(Records from a data source)

--- START ---

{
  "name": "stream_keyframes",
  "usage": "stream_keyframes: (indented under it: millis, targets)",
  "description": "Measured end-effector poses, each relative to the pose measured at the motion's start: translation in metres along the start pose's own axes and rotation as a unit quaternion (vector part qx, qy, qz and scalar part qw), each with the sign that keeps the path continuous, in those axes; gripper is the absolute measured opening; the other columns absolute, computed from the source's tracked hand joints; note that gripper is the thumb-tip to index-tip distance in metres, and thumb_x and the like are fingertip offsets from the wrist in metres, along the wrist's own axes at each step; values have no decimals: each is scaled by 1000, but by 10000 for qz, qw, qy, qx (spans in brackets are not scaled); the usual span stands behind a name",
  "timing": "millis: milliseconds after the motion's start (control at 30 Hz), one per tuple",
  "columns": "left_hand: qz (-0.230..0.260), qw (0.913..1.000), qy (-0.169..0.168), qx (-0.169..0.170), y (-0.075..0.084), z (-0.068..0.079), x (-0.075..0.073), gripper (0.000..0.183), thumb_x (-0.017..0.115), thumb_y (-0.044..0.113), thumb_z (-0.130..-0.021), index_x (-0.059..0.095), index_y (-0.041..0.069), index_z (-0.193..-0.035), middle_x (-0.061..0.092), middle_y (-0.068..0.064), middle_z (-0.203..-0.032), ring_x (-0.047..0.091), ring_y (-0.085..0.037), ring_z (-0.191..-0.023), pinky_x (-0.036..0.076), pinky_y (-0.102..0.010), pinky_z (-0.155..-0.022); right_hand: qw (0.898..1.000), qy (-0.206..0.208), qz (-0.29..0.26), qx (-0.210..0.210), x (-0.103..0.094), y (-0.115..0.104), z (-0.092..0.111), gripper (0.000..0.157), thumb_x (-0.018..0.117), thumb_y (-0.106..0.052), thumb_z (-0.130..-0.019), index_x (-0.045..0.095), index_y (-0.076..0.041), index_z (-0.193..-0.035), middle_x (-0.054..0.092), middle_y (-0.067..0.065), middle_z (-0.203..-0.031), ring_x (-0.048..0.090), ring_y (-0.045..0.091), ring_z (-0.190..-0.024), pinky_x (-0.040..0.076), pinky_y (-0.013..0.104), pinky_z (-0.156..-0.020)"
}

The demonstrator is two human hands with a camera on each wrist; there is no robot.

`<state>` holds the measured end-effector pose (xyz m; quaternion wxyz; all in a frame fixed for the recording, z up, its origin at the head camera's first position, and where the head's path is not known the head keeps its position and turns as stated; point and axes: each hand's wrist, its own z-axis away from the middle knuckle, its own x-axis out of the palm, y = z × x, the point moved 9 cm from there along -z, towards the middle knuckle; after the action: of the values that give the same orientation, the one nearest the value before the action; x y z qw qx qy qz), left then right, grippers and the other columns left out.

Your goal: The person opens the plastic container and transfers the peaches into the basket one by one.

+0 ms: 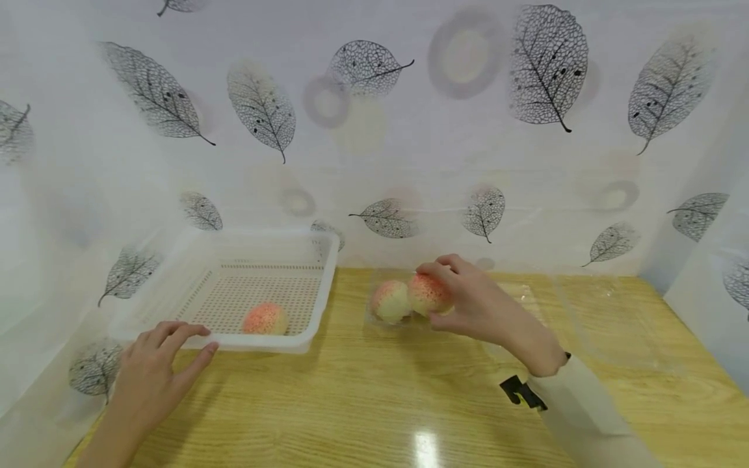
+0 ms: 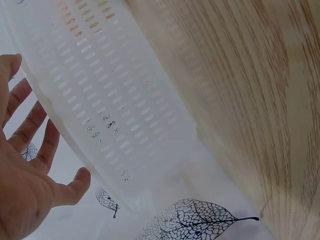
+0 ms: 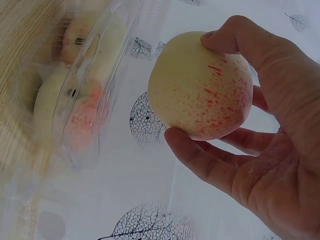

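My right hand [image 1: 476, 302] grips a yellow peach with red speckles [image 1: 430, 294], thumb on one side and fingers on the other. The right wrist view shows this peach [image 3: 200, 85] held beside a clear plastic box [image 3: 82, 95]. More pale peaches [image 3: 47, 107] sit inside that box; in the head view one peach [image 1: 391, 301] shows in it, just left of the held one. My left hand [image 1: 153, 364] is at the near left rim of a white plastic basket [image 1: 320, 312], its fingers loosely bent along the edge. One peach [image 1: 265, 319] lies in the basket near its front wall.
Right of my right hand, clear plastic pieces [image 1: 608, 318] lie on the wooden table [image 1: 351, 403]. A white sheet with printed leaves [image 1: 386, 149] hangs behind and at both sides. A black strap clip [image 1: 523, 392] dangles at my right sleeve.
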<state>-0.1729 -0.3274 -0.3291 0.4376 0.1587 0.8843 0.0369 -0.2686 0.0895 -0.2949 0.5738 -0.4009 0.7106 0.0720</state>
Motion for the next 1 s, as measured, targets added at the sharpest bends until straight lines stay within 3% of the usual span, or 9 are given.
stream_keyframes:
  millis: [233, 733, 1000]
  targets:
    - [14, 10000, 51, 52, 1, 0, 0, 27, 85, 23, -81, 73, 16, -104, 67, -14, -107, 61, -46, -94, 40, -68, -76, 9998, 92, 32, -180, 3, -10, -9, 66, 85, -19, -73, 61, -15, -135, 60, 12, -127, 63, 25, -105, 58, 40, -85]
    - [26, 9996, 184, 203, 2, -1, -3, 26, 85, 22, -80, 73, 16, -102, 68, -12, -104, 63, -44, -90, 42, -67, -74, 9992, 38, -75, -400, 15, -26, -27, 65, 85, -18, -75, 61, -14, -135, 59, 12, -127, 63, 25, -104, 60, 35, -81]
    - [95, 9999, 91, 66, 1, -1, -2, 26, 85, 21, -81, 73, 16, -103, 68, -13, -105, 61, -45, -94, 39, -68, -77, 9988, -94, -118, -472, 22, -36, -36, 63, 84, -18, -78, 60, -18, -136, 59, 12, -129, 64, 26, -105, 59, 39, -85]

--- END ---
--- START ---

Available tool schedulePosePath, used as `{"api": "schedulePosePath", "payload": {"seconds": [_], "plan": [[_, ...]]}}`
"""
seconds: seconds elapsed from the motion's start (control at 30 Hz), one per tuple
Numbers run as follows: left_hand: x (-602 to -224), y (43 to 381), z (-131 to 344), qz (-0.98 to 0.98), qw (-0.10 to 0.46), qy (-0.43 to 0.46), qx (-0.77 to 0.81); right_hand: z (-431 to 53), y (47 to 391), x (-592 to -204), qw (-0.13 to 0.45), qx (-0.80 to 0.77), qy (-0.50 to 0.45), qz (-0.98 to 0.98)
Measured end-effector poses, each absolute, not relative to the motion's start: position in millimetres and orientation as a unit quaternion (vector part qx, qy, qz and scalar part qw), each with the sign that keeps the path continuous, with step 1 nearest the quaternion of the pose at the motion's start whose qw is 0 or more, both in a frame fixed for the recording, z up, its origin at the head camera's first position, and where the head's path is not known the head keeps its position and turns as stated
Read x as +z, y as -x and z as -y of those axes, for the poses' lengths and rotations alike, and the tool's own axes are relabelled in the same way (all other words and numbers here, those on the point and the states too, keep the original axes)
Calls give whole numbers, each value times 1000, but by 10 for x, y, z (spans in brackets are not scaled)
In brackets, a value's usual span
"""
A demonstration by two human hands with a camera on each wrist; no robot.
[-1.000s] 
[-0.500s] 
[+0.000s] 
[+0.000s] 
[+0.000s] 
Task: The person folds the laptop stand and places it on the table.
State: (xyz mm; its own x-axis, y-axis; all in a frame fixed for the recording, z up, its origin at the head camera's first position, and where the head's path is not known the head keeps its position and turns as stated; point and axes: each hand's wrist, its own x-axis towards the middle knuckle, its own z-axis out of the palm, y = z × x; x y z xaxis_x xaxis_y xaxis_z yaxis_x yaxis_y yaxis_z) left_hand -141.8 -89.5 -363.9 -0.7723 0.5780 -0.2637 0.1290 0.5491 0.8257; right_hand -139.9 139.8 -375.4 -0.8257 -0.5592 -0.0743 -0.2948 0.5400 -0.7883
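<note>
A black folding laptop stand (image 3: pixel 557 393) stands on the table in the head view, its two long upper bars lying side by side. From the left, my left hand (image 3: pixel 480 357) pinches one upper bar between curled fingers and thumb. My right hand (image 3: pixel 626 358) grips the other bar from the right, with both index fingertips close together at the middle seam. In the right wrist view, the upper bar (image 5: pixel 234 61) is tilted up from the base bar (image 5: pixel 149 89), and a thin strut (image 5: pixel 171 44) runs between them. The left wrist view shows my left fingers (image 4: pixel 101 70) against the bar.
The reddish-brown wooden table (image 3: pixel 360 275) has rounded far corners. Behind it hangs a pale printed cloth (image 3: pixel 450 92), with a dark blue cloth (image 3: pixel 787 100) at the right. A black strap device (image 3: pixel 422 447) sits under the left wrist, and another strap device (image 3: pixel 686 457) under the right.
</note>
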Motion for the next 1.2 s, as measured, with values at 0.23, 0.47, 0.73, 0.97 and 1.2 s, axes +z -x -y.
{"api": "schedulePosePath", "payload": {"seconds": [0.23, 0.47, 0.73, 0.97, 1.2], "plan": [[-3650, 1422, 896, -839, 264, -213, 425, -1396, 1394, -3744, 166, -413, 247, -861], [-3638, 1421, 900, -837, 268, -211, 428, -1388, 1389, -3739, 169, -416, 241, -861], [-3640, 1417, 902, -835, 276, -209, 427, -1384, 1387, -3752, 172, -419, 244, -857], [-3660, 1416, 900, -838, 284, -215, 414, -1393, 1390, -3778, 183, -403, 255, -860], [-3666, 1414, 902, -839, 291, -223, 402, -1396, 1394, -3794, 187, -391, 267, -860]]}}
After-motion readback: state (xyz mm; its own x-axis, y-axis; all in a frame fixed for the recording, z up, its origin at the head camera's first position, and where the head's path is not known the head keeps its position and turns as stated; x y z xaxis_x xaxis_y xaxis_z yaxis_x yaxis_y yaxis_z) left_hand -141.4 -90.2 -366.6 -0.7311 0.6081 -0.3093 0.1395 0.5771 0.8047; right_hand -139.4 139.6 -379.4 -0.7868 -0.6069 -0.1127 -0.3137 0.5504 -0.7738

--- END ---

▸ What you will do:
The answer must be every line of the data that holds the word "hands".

▸ Result for this exercise:
The demonstrator is two human hands with a camera on each wrist; there is no robot.
A demonstration by two human hands with a camera on each wrist; no robot.

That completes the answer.